Les scandales financiers et sociaux accréditent l'idée que les patrons ne pensent qu'à leurs intérêts personnels. Cette thèse, même si elle n'est pas vraie pour beaucoup de petits patrons, correspond à une vérité statistique qui permet d'expliquer les ressorts du capitalisme.
Ce qui est vrai pour les décideurs économiques est également vrai pour les décideurs politiques et institutionnels. James M. Buchanan, prix Nobel d'économie en 1986, a montré que la maximisation des intérêts personnels explique, de façon statistique, les comportements de tous les décideurs, et pas seulement le comportement des décideurs économiques. A la différence du capitaliste, l'intérêt personnel de l'acteur public n'est pas d'accumuler un capital, mais de se rendre indispensable. Dans le privé, réussir, c'est faire fortune. En politique, c'est se faire réélire ou obtenir des mandats plus importants. Pour un haut fonctionnaire ou le chef d'un service public, c'est rendre son administration incontournable, quel que soit le service apporté.
Buchanan a analysé le fonctionnement réel des services publics. On est bien loin de l'État protecteur, juste et impartial, représentant le bien commun. Le décalage entre l'idéal et la réalité est comparable au décalage qui existe dans le monde économique entre le fonctionnement réel du capitalisme et la théorie libérale.
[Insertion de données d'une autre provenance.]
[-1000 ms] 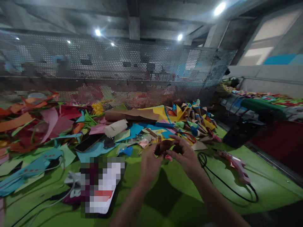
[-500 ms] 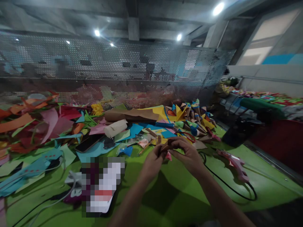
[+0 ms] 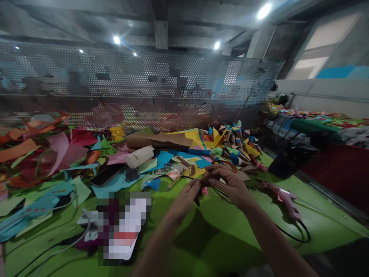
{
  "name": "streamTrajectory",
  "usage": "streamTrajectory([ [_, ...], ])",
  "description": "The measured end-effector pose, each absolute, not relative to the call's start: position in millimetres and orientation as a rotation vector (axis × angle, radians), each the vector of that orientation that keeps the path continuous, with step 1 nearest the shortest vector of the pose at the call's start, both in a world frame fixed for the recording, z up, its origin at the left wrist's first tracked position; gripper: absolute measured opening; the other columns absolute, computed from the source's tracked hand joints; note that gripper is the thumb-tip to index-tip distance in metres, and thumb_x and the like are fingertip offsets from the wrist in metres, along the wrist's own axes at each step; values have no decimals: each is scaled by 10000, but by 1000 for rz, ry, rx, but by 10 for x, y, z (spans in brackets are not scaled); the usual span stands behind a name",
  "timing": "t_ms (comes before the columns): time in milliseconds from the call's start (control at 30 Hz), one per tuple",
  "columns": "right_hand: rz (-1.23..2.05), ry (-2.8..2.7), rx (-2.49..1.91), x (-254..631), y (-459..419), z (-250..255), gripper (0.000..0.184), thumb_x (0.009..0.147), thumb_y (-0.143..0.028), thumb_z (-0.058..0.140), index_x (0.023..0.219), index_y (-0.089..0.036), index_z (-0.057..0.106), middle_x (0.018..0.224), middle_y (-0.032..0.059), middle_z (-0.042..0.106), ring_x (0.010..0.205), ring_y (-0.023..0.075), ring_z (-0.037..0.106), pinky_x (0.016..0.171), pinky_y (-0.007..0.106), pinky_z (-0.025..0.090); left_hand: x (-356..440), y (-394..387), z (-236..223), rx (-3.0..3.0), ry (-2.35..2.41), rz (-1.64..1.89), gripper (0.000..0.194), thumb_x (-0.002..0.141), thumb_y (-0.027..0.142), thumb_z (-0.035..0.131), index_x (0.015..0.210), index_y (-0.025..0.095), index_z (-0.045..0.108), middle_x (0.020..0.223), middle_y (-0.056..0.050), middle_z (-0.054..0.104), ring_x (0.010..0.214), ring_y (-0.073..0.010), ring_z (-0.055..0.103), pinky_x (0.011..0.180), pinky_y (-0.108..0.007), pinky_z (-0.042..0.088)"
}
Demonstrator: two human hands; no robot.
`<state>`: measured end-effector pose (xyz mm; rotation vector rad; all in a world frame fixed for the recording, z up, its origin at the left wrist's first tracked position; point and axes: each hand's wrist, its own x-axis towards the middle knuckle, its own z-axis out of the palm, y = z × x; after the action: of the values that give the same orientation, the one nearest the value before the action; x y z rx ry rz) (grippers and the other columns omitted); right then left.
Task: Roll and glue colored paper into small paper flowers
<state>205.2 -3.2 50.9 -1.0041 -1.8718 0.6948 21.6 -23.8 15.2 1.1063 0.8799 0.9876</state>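
Observation:
My left hand and my right hand meet above the green table, both pinched on a small rolled piece of brown paper. The right hand's fingers curl over the top of the roll. The left hand's fingertips grip its lower end. A small pink scrap lies just beneath the hands. Most of the brown piece is hidden by my fingers.
Heaps of coloured paper scraps cover the table's left and back. A pile of paper cones lies behind the hands. A pink glue gun with a black cord is at the right. A phone and brown paper roll lie behind; perforated metal screen beyond.
The brown paper was held open between both hands; now it is rolled tighter and the hands have closed together, shifting slightly away from me.

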Motion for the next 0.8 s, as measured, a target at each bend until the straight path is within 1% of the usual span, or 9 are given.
streamTrajectory([
  [133,776,-1937,-1053,2033,-54,518,192,863,-384,701,941,-221,765,1212,114,657,1153,287,595,1006,433,447,225,-236,176,1135,899,1026,602,794,732,571,970,161,641,770,-4,510,685,-126,439,588,-237,364],
  [267,853,-1951,-1021,2030,-51,518,177,886,-363,683,935,-222,778,1251,109,642,1171,280,585,1019,421,443,209,-236,185,1222,933,1022,546,842,699,534,930,169,630,827,-21,551,718,-136,466,599,-238,382],
  [333,868,-1951,-1001,2041,-44,529,169,888,-356,685,928,-222,779,1244,109,646,1179,279,580,1018,418,443,197,-236,180,1266,939,995,518,877,666,506,978,173,627,879,-33,581,747,-145,489,617,-245,398],
  [400,870,-1963,-986,2053,-41,550,163,894,-349,680,919,-222,778,1222,111,654,1201,281,568,1007,411,452,191,-227,171,1324,925,957,474,915,613,478,1035,177,623,950,-46,607,798,-157,513,662,-256,417],
  [467,862,-2003,-968,2064,-45,577,154,903,-334,670,905,-225,778,1184,109,668,1243,282,542,1011,402,450,196,-208,158,1405,894,921,408,936,541,483,1053,175,618,993,-53,617,865,-173,526,748,-276,434],
  [567,838,-2051,-963,2076,-56,610,145,901,-316,668,872,-217,770,1208,108,658,1257,280,533,1015,395,445,216,-170,116,1519,877,887,321,929,451,520,1041,164,609,978,-55,628,912,-194,532,852,-311,431],
  [667,800,-2060,-977,2090,-61,615,133,889,-306,669,886,-203,752,1259,122,626,1234,285,551,998,401,453,223,-144,42,1574,932,904,274,934,418,504,1010,175,606,924,-44,634,850,-190,541,818,-312,432],
  [800,721,-2054,-1010,2110,-53,596,70,867,-258,663,856,-200,701,1260,121,627,1190,274,582,1007,421,441,203,-143,-30,1633,1049,916,255,948,422,477,953,200,602,825,-22,628,718,-167,522,672,-277,388],
])
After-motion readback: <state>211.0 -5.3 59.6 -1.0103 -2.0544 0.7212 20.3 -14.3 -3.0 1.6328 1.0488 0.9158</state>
La redistribution des richesses est largement conditionnée par l'égoïsme des décideurs.
Le poids de la bureaucratie est devenu insoutenable et les réactions de refus se multiplient. Dans les entreprises, travail au noir, délocalisations, ou refus de se soumettre à des déclarations légales se sont banalisés. Chez les plus défavorisés, plus d'un million de foyers qui pourraient accéder au RSA n'en font même pas la demande. Les procédures sont ressenties comme des entraves. A chaque nouvelle réforme, qui part souvent d'une bonne intention, la tutelle administrative s'alourdit. Les premiers concernés sont largués. Le chef d'entreprise doit faire appel à un expert-comptable pour comprendre et réclamer ses droits. Le jeune en galère est tributaire des calculs et des conseils de l'assistante sociale. Le citoyen se perd dans des "droits" qui sont théoriquement les siens, mais qui, du fait de leur complexité, ne lui appartiennent plus.
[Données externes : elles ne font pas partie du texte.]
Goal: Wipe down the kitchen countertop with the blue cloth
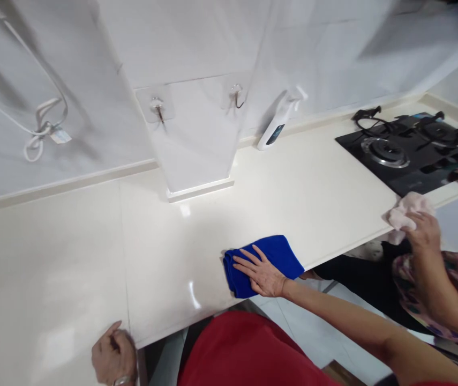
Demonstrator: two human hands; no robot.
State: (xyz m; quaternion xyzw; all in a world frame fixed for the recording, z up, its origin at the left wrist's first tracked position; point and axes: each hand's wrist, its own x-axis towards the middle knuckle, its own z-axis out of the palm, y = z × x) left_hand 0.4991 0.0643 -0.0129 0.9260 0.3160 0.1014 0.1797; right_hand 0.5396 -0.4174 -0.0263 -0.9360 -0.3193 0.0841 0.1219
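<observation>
My right hand [264, 273] lies on a folded blue cloth [283, 254], fingers spread and flat, pressing it against the pale countertop [172, 257] near its front edge. One corner of the cloth reaches the counter edge. At the lower left, my left hand [114, 354] rests on the counter beside a seam, its fingers curled in loosely with nothing visible in them. A watch band shows at its wrist.
A white spray bottle [280, 120] leans against the back wall. To the right sits a black gas hob [413, 153]; a co-worker's hand [425, 233] holds a pale pink cloth [411, 209] at its front corner. A boxed wall column [200, 150] juts out, bearing two hooks.
</observation>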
Les mouvements sociaux du XXe siècle revendiquaient un salaire décent et des conditions de travail satisfaisantes. Ces revendications étaient vues comme un droit élémentaire, simple à comprendre. On savait qui était le propriétaire de l'entreprise.
Les Bonnets Rouges du XXIème siècle élargissent à la sphère administrative les revendications populaires, jusque-là limitées à la sphère économique. Ce n'est pas étonnant. Le chômage de masse est venu perturber les droits liés au travail. Pour avoir des droits, la condition préalable est d'avoir un statut social que l'on peut assumer soi-même, sans être sous la tutelle de ceux qui le comprennent ou le contrôlent. Avoir un statut ou obtenir des droits ne dépend pas d'un patron bien défini quand on est chômeur, intérimaire, salarié d'une entreprise en difficulté, paysan, autoentrepreneur, travailleur indépendant, artisan, salarié de certaines associations, coopératives ou filiales lointaines de multinationales. Nous sommes nombreux dans ces catégories. La machine administrative peut bloquer nos droits, les rendre incompréhensibles, ou compliquer la façon de les obtenir.
Les décideurs publics, élus ou non, se sont assuré une place indispensable, en multipliant les procédures et les contraintes administratives. Ils se sont rendu incontournables, non par les problèmes qu'ils résolvent, mais en imposant une manière bureaucratique de les poser. Ils font partie du problème. Il n'est pas sûr qu'ils fassent partie de la solution.